CHILDREN’S HEALTH : Congenital Heart Disease

The word congenital simply means “present at birth” and so congenital heart disease (CHD) refers to defects in the heart a child is born with. These usually take the form of structural problems that arise due to the abnormal formation of the heart or major blood vessels and thus affects the way that blood flows through the heart. The defects can range from simple issues that can be solved through relatively simple surgery to complex ones which could potentially be life threatening.

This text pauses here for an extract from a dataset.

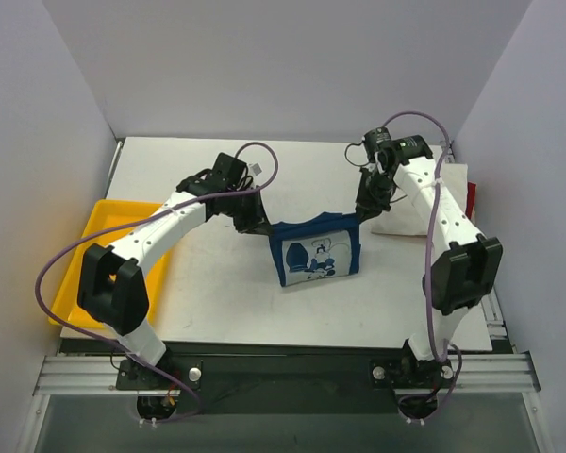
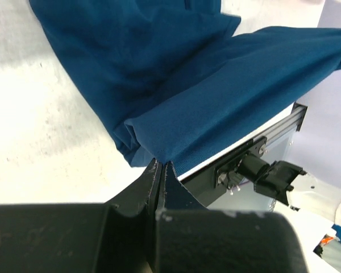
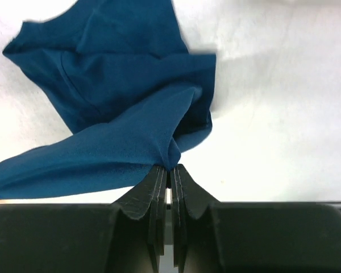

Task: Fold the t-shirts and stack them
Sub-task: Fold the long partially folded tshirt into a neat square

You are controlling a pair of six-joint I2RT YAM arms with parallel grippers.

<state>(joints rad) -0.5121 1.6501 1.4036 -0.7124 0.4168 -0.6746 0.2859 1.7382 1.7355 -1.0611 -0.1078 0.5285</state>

There are numerous types of congenital heart defects with at least 18 distinct types being recognized. Of these, there are many different anatomic variations. These can however be categorized in these main groups:

  • Heart valve defects – Structural issues like a valve being too narrow, or in some cases, completely closed, might make it difficult for blood to get through. The valves may also not close properly and this might lead to leakages and impair the ability to pump blood correctly.
  • Heart wall defects – Developmental issues with the walls that separate the chambers (atria and ventricles) of the heart may cause blood to flow back up, mix and build up in places where it does not belong. This puts strain on the heart and may result in high blood pressure.
  • Blood vessel defects – The blood vessels that are responsible for carrying blood to and from the heart (arteries and veins) may be sending the wrong blood to the wrong places in the body, or not at all. It might also be a case of reduced blood flow and this might starve the organs of oxygen and may cause organ failure.
  • Heart muscle defects – This is when the heart does not pump blood as efficiently as it should and can lead to heart failure.
Some types of congenital heart diseases

CHD is the most common birth defect and it affects nearly 40,000 births per year in some countries and there are a total of about 1.4 million adults and 1.4 million children living with a CHD. The prevalence of some of the milder CHD’s in births are increasing while some remain more or less stable. Of these the most common CHD is Ventricular Septal Defect. Treatments of CHD has increased drastically in recent years with sufferers surviving well into adulthood. However, some will need continuous care throughout their lives for their condition.

Risk And Prevention

Although the exact cause of CHD is unknown, there are certain environmental and genetic factors that may play a role in the development of the disease:

  • Smoking – Smoking during pregnancy increases the risk the child developing a CHD.
  • Heredity – CHD’s appear to have more prevalence in families with a history of genetic diseases such as down syndrome. Such disorders can be detected during the baby’s development through testing.
  • Diabetes – The mother having type 1 or 2 diabetes causes an impairment in the development of the child’s heart, however gestational diabetes does not generally affect or increase the risk of a CHD.
  • Medications – A mother taking certain medications such as isotretinoin and lithium have been linked to cause CHD’s as well as other birth defects. In addition, the taking of alcohol may also contribute to the risk of CHD development.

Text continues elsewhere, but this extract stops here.